● **ASSIGNMENT**
Reproduce the listing below exactly, from its first line down to and including the line with "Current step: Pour".

━━━━━━

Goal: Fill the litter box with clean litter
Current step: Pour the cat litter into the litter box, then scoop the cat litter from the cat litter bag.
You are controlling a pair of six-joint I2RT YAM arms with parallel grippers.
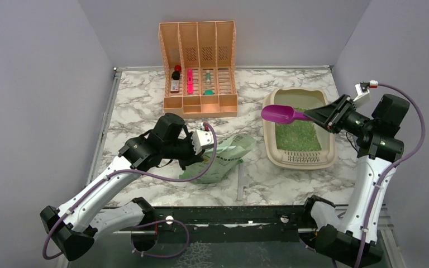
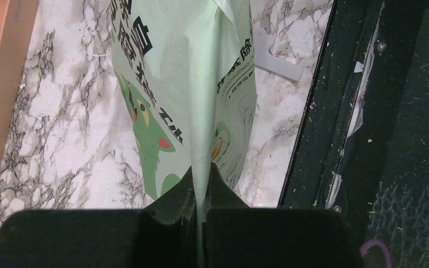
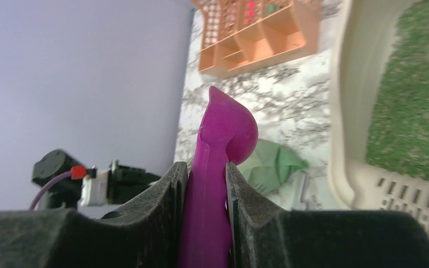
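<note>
The beige litter box (image 1: 329, 149) sits at the right of the marble table, its grille at the near end, with a grainy green layer of clean litter (image 1: 297, 135) inside. It also shows in the right wrist view (image 3: 351, 111) with the litter (image 3: 416, 106). My right gripper (image 1: 319, 116) is shut on the handle of a magenta scoop (image 1: 279, 114), held above the box's far left corner; the scoop (image 3: 223, 139) stands between the jaws. My left gripper (image 1: 196, 146) is shut on the edge of a pale green printed bag (image 1: 223, 156), which hangs in the left wrist view (image 2: 190, 84).
A peach slatted file organizer (image 1: 199, 70) with small items stands at the back centre. A grey flat strip (image 1: 240, 181) lies near the front edge. Grey walls close in the left, back and right. A dark ledge (image 2: 402, 123) runs along the table's front.
</note>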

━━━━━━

● **SOLUTION BELOW**
Goal: Fill the litter box with clean litter
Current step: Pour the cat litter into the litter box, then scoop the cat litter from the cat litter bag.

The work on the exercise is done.